Earlier, the parents of the deceased woman Megan Johnson had furnished a letter to the court in which they stated: ‘We feel that Sean Casey has served enough time in prison to make amends for what he did. Keeping him in prison is of no benefit to us and will not bring our daughter Megan back to us. We feel that Sean Casey has taken the responsibility for the devastation that came from the accident on his shoulders. We believe that the young man we saw being sentenced in Cork Circuit Criminal Court is genuinely remorseful. We believe that he deserves some mercy. We are the parents of a daughter that lost all of the rest of her life on that night we do not want him to lose anymore of the rest of his young life.’
Mr Justice Sheehan recited the general principles of sentencing in Ireland, which ‘some public commentary suggests’, he said, may not be as widely understood as they should be.
In cases where there had been a death, it was ‘sadly true’ that even the longest sentence will end at some point, probably when the defendant is still young while the suffering of the bereaved was permanent.
‘But that ignores the fact that under our present sentencing regime, sentences must be proportionate, not only to the crime, but to the individual offender,’ Mr Justice Sheehan said.
The court had regard to a number of documents submitted on Casey’s behalf, including a consultant psychologist’s report compiled after the stabbing to death in Casey’s presence of a fellow prisoner and kitchen worker Casey had befriended.
If found him to be suffering from post traumatic stress disorder and ‘just as he was becoming accustomed to prison life, this incident has thrown him back to a regressive state,’ it stated.
He was tearful on his recall of his own wrong-doings and admitted that he was putting a brave face on for family because he feels they have been upset enough, the report stated.
Mr Justice Sheehan said the court must bear in mind the principle of proportionality and the need to reconcile that principle with the aim of rehabilitation and sentences that had been imposed in other cases.

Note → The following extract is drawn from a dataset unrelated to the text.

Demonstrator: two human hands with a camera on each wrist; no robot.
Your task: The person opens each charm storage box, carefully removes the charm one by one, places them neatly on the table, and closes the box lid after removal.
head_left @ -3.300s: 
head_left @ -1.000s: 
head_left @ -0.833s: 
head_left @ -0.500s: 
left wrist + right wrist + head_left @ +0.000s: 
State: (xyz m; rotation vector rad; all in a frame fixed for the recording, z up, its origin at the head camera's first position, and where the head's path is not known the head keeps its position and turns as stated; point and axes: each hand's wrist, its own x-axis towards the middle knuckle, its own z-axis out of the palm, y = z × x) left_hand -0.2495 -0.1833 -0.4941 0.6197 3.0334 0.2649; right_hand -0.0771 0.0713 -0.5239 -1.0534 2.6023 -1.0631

He said the appropriate starting point was a sentence of seven years imprisonment and the mitigating circumstances required a reduction from seven to five years.
It was appropriate to give further credit to Casey, the judge said, in light of further documentary evidence such as the consultant psychologist’s report which disclosed how ‘the punative aspect of imprisonment has gone far beyond the mere deprivation of liberty’.
Accordingly, Mr Justice Sheehan, who sat with Mr Justice Alan Mahon and Mr Justice John Edwards, suspended the final twelve months of the five year sentence.
Mr Justice Sheehan said the court did not propose to interfere with Casey’s 30-year disqualification ‘which is going to be an ongoing punishment’ and arguably ‘may adversely affect his ongoing rehabilitation’.
Speaking outside court, Kate Petford’s mother Jo, said her family was ‘pleased that at last finality has been achieved in the prosecution of Mr Sean Casey for his responsibility for the death of Megan Johnson and the catastrophic injuries caused to our daughter Kate.’
‘Our daughter’s life and our family’s life has been devastated by the actions of Mr Casey. We now look forward to rebuilding our family’s life and particularly the life of our beloved daughter Kate.
“Rebuilding our lives will be a slow lengthy and challenging process, and our lives and Kate’s life must now follow a different course. Nevertheless, we remain positive and optimistic for the future.”
In conclusion I can only say that dangerous and drink driving have always been anti-social and irresponsible and, since 1961, has been illegal.’
She said she took the opportunity to call for strict sentencing in cases of conviction for drink-driving and dangerous driving to send a clear message that the Road Traffic Laws cannot and should not be disregarded with impunity ‘so that other families may be spared the devastation caused by death or catastrophic injuries on the road’.